_PROBLEM:_
All entries below must be retyped exactly, though pictures are to be skipped.

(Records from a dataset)
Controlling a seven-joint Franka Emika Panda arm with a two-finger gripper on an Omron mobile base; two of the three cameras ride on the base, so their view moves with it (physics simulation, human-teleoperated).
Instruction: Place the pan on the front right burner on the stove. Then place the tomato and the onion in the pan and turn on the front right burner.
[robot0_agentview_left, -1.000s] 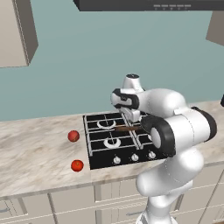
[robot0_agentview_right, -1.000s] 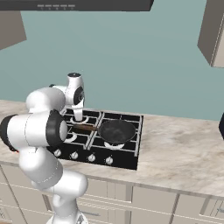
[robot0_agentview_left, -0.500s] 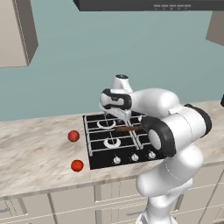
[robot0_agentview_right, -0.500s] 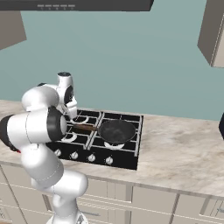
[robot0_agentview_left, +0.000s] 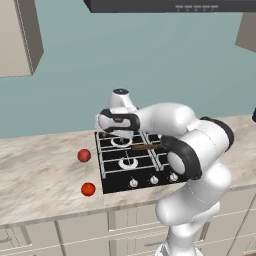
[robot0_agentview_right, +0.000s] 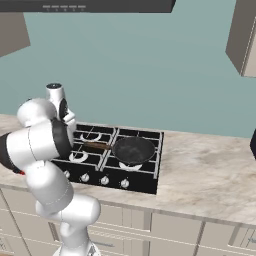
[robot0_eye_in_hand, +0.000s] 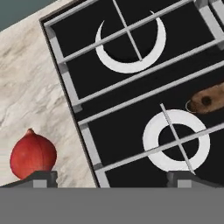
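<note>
The dark pan (robot0_agentview_right: 134, 150) rests on the right side of the black stove (robot0_agentview_right: 145, 182), over the front right burner, which it mostly hides. Its brown handle (robot0_agentview_right: 97, 146) points left, and the handle's tip (robot0_eye_in_hand: 208, 99) shows in the hand view. The dark red onion (robot0_agentview_left: 84, 155) (robot0_eye_in_hand: 33, 153) lies on the counter just left of the stove. Nearer the counter's front edge lies the brighter red tomato (robot0_agentview_left: 88, 189). My gripper (robot0_agentview_left: 120, 134) (robot0_eye_in_hand: 111, 179) hangs open and empty over the stove's left burners, near its left edge.
The two left burners (robot0_eye_in_hand: 130, 43) (robot0_eye_in_hand: 177, 140) are bare under their grates. Silver knobs (robot0_agentview_left: 154, 179) run along the stove's front. Marble counter (robot0_agentview_left: 40, 175) stretches left of the stove and also right of it (robot0_agentview_right: 210, 170). A range hood and wall cabinets hang above.
My arm has swung left, from above the pan's handle to above the left burners. The pan, onion and tomato have not moved.
</note>
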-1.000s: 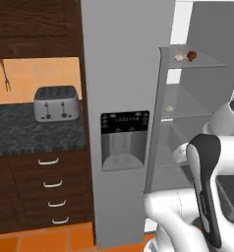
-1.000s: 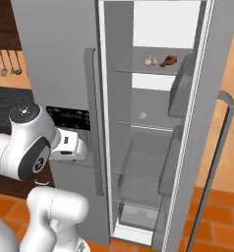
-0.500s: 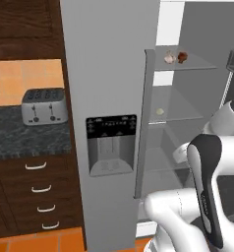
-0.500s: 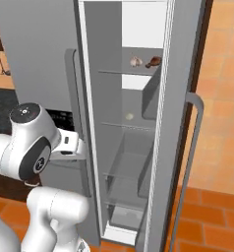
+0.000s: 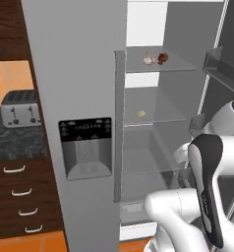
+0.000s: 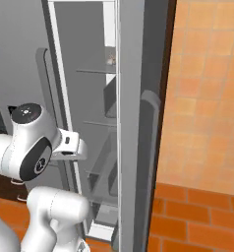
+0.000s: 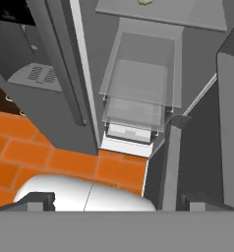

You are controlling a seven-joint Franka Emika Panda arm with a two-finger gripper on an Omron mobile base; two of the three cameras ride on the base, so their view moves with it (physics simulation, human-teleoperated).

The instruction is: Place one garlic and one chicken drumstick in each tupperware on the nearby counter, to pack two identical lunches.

_YOUR RESPONSE:_
Controlling a seven-joint Franka Emika Panda arm with a two-finger gripper on an Omron mobile base; two of the three cameras ride on the base, so their view moves with it (physics simulation, human-teleoperated).
Instruction: Place the pan on the front right burner on the stove. Then place the tomato and the onion in the pan and turn on the front right burner.
[robot0_agentview_left, -1.000s] 
[robot0_agentview_right, -1.000s] 
[robot0_agentview_left, -0.500s] 
[robot0_agentview_right, -0.500s] 
[robot0_agentview_left, +0.000s] 
[robot0_agentview_right, +0.000s] 
[robot0_eye_in_hand, +0.000s] 
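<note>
The dark pan (robot0_agentview_right: 134, 150) rests on the right side of the black stove (robot0_agentview_right: 145, 182), over the front right burner, which it mostly hides. Its brown handle (robot0_agentview_right: 97, 146) points left, and the handle's tip (robot0_eye_in_hand: 208, 99) shows in the hand view. The dark red onion (robot0_agentview_left: 84, 155) (robot0_eye_in_hand: 33, 153) lies on the counter just left of the stove. Nearer the counter's front edge lies the brighter red tomato (robot0_agentview_left: 88, 189). My gripper (robot0_agentview_left: 120, 134) (robot0_eye_in_hand: 111, 179) hangs open and empty over the stove's left burners, near its left edge.
The two left burners (robot0_eye_in_hand: 130, 43) (robot0_eye_in_hand: 177, 140) are bare under their grates. Silver knobs (robot0_agentview_left: 154, 179) run along the stove's front. Marble counter (robot0_agentview_left: 40, 175) stretches left of the stove and also right of it (robot0_agentview_right: 210, 170). A range hood and wall cabinets hang above.
My arm has swung left, from above the pan's handle to above the left burners. The pan, onion and tomato have not moved.
</note>
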-1.000s: 
-1.000s: 
-0.500s: 
-0.500s: 
+0.000s: 
+0.000s: 
+0.000s: 

You are controlling a seven-joint Franka Emika Panda arm with a two-finger gripper on an Omron mobile base; two of the three cameras ride on the base, so their view moves with it (physics simulation, human-teleoperated).

The instruction is: Place one garlic and one chicken drumstick in each tupperware on the nearby counter, to pack two identical lunches.

No more output is needed here.